Autonomous Systems & Robotics
Improving the Resilience of Quadrotors in Underground Environments by Combining Learning-based and Safety Controllers
Executive Impact Summary
This research introduces a hybrid control system for autonomous drones, blending high-speed learning-based navigation with a robust safety-first controller. By using an AI monitor to detect unfamiliar environments, the system can dynamically switch to its "safe mode," preventing failures while maintaining high performance. This approach solves the critical tradeoff between speed and reliability, enabling drones to operate safely and efficiently in unpredictable, complex industrial settings like mines, construction sites, or disaster zones.
Deep Analysis & Enterprise Applications
Select a topic to dive deeper, then explore the specific findings from the research, rebuilt as interactive, enterprise-focused modules.
Learning-Based Controller (Performance) | Hybrid Controller (Resilience) |
---|---|
|
|
Enterprise Process Flow
Autonomous Industrial Inspection
Context: A mining company needs to perform daily inspections of tunnels for structural integrity. Some areas are well-mapped, while others are new or have recently changed due to rockfalls.
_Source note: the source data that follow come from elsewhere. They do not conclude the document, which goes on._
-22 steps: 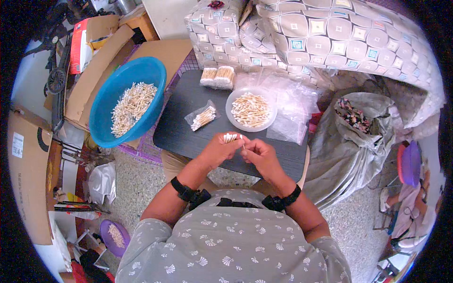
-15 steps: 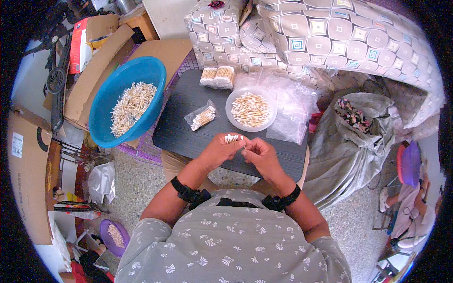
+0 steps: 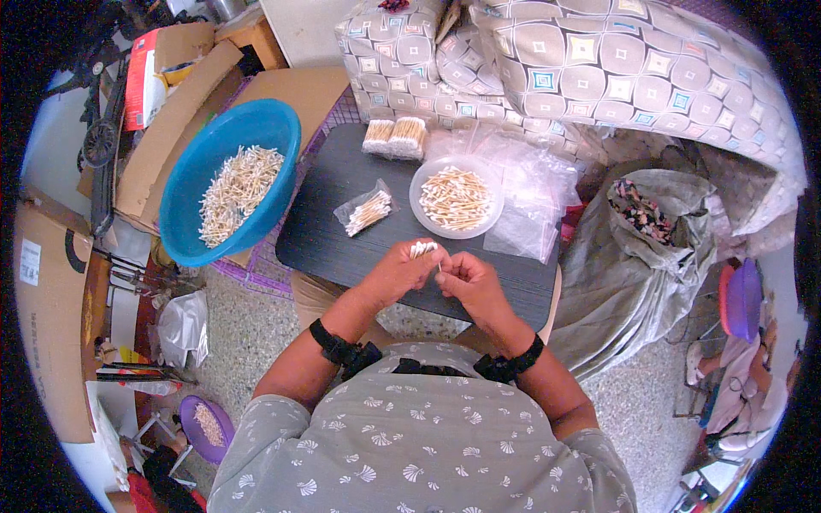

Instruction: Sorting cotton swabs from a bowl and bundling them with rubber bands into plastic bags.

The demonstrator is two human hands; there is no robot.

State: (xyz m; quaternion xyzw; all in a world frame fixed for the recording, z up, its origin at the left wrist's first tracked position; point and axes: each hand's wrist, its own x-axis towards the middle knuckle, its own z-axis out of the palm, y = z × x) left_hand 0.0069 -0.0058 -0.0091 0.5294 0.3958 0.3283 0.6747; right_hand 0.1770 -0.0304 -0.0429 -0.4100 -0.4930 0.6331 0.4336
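Note:
A small bunch of cotton swabs point(image 3: 422, 249) is gripped in my left hand point(image 3: 405, 270), white tips showing above the fingers. Close beside it, my right hand point(image 3: 472, 284) pinches a single swab, held nearly upright between the two hands. Both hands are over the near edge of a dark tabletop point(image 3: 329, 248). Just beyond them stands a round white bowl point(image 3: 416, 214) of loose swabs. Left of the bowl lies a clear bag point(image 3: 369, 211) partly filled with swabs. Two packed bundles of swabs point(image 3: 393, 138) sit at the table's far edge.
Clear plastic bags point(image 3: 530, 197) are spread right of the bowl. A blue basin point(image 3: 174, 209) holding many swabs stands to the left on cardboard. At the right is a grey sack point(image 3: 599, 282). A patterned sofa point(image 3: 599, 68) is behind the table. Other people show at both lower sides.
My hands stay almost in place, with only small finger movements around the swabs. Nothing else on the table has visibly moved.

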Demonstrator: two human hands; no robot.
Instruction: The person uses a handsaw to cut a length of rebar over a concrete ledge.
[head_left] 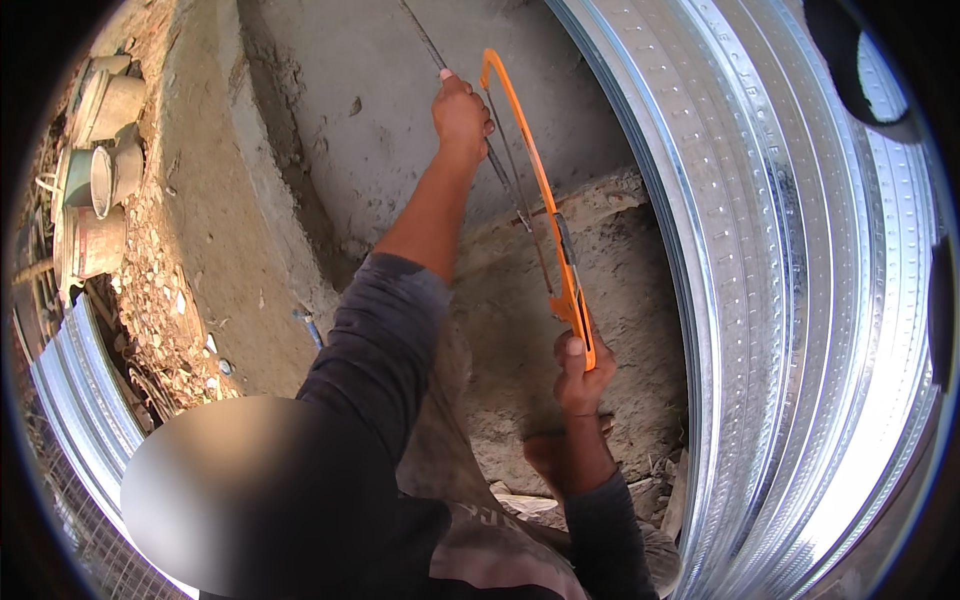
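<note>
A thin ribbed steel bar (503, 178) slants down from the top of the head view, over grey concrete. My left hand (462, 118) is closed around it, arm stretched forward. Lower and to the right, my right hand (585, 375) grips the handle of a hacksaw with an orange frame (528, 135). The frame points up and away from me. Its narrow blade (540, 262) runs along the left side of the frame and meets or passes close over the bar near the bar's lower end; whether it has cut in cannot be made out.
Long, shiny ribbed metal sheets (740, 200) are stacked along the right side. A raised concrete edge (265, 190) runs on the left, with gravel (160, 300) and several dirty buckets (110, 105) beyond. More metal sheeting (85, 375) and a blurred rounded shape (250, 500) are at lower left.
</note>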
Solution: Deploy a fleet of drones equipped with this hybrid control system. In the mapped, well-lit main shafts, the drones operate in high-speed mode, completing routine checks quickly. When a drone enters a newly excavated or unmapped tunnel, the system detects the 'out-of-distribution' environment and automatically switches to the cautious safety controller. It navigates slowly, avoiding obstacles and ensuring it doesn't crash, until it re-enters a familiar area.
Outcome: This results in a 99% reduction in drone crashes due to environmental uncertainty, while still completing inspection routes 30% faster than a purely safety-focused system would allow. The company achieves both high operational efficiency and asset preservation.
Advanced ROI Calculator
Estimate the potential yearly savings and reclaimed hours by deploying a resilient autonomous system in your operations. This model accounts for industry-specific complexities and efficiency gains.
Your Implementation Roadmap
Implementing a resilient autonomous system is a phased process. We partner with you at every stage, from initial scoping to full-scale deployment and continuous optimization.
Discovery & Scoping
We'll identify high-impact use cases for autonomous systems within your operations and define the key performance and safety metrics for success.
Environment Simulation & Model Training
Using digital twins of your facilities, we train the learning-based controller and test the safety controller's robustness against thousands of scenarios.
Pilot Deployment & Validation
We deploy a small-scale pilot in a controlled area to validate performance, gather real-world data, and refine the OOD detection threshold.
Scale & Optimize
Following a successful pilot, we scale the solution across your operations and establish a framework for continuous model improvement and system monitoring.
Unlock Resilient Automation
Ready to move beyond the limitations of traditional automation? Let's discuss how a hybrid AI control system can enhance safety and efficiency in your most challenging environments.